§ **Exercise instructions**
From the material below, list every line containing "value".

§ **Input data**
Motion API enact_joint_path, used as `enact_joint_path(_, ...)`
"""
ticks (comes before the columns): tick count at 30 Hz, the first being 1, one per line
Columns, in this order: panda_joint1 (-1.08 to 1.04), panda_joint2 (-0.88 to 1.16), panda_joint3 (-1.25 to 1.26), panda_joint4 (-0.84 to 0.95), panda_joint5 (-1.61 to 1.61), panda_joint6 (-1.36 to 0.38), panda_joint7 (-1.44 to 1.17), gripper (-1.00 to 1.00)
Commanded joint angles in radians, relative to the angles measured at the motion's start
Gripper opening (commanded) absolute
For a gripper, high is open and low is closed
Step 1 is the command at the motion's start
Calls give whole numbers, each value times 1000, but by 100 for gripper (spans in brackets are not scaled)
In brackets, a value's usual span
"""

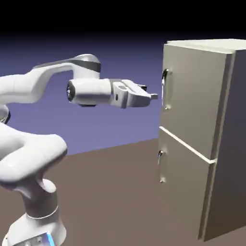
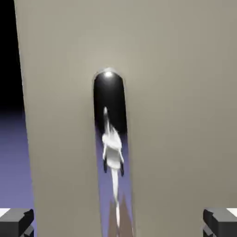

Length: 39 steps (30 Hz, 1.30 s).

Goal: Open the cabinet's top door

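Note:
The tall beige cabinet [image 1: 204, 129] stands at the exterior view's right with both doors shut. Its top door [image 1: 192, 98] carries a vertical silver bar handle [image 1: 166, 89] near its left edge. My gripper [image 1: 153, 96] is held level, pointing at that handle and a short gap away from it, touching nothing. In the hand view the shiny handle [image 2: 110, 139] runs down the middle of the beige top door [image 2: 176, 115]. The two grey fingertips [image 2: 16, 221] sit wide apart at the bottom corners, so the gripper [image 2: 118, 222] is open and empty.
The shorter lower door [image 1: 185, 187] has a small handle [image 1: 161, 166] below the top one. The brown table [image 1: 110, 192] spreads beneath the arm. My white arm's base and elbow [image 1: 29, 163] fill the exterior view's left.

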Motion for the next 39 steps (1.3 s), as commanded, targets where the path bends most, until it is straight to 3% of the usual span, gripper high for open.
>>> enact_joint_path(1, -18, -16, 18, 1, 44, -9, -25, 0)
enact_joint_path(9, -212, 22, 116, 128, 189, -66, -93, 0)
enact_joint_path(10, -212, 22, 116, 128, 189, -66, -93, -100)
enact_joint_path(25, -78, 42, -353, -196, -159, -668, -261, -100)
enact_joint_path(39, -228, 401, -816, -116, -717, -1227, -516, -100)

§ **Response to the task**
Calls give whole numbers, each value times 1000, but by 100 for gripper (spans in brackets are not scaled)
In brackets, a value's usual span

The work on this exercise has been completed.